The tax was billed as a “green tax,” meaning that it was intended to raise the cost of flying sufficiently to deter passenger travel — and hence greenhouse gas emissions — on the margin. It apparently did this swimmingly well, better than I would have expected:

Schiphol Airport, Europe’s fifth biggest in terms of passenger enplanements, recorded a drop of 430,000 passengers in February, a 13.7% fall against the same month a year ago. The number of locally boarding passengers fell by 17.7%. The number of transfer passengers, who were exempted from the tax, declined by 8.5%.

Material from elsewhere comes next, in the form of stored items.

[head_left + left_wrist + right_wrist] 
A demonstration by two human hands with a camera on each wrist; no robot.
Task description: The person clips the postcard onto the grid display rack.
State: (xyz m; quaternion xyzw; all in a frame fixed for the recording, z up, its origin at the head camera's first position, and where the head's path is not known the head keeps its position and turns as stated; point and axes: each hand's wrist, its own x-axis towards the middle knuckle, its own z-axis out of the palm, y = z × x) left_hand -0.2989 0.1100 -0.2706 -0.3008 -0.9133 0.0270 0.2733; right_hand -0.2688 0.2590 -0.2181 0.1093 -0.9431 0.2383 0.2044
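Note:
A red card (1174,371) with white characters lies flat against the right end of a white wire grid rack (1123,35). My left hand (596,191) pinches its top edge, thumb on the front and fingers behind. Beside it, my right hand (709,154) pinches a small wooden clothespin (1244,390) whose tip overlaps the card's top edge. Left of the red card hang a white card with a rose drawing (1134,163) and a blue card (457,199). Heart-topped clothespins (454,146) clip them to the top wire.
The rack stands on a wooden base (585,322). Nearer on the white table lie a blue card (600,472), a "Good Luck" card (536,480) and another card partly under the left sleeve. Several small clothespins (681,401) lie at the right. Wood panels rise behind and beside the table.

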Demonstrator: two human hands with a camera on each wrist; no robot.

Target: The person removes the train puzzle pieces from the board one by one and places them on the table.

As the story notes, this tax was not levied on transfer passengers in an attempt to keep KLM and its Schiphol hub competitive with airlines based at Paris, London Heathrow, Frankfurt, and Copenhagen. Since transfer passengers make up a huge share of Schiphol’s business, the surcharge would never have made much of a dent in the Netherlands’ aviation carbon footprint. The fact that transfer passengers were exempted and that the tax is pulled just when it seems to be working vindicates the complaints that it is a “revenue grab.”

The suspension of this tax also illustrates a tax problem. In an age of free movement across jurisdictional boundaries, tax competition is heightened, especially in areas like the low countries where a competing, lower-tax airport may be just a short drive away. “The airport operator along with Dutch carrier KLM had previously warned that potential passengers would try to avoid the tax by flying from airports across the border in Belgium or Germany,” the story report. “The Belgian Government has already abandoned a proposal to introduce a similar tax.” Unless the EU or a larger jurisdiction is going to impose a charge like this one, countries that impose it on themselves in a global downturn are making an economic death wish.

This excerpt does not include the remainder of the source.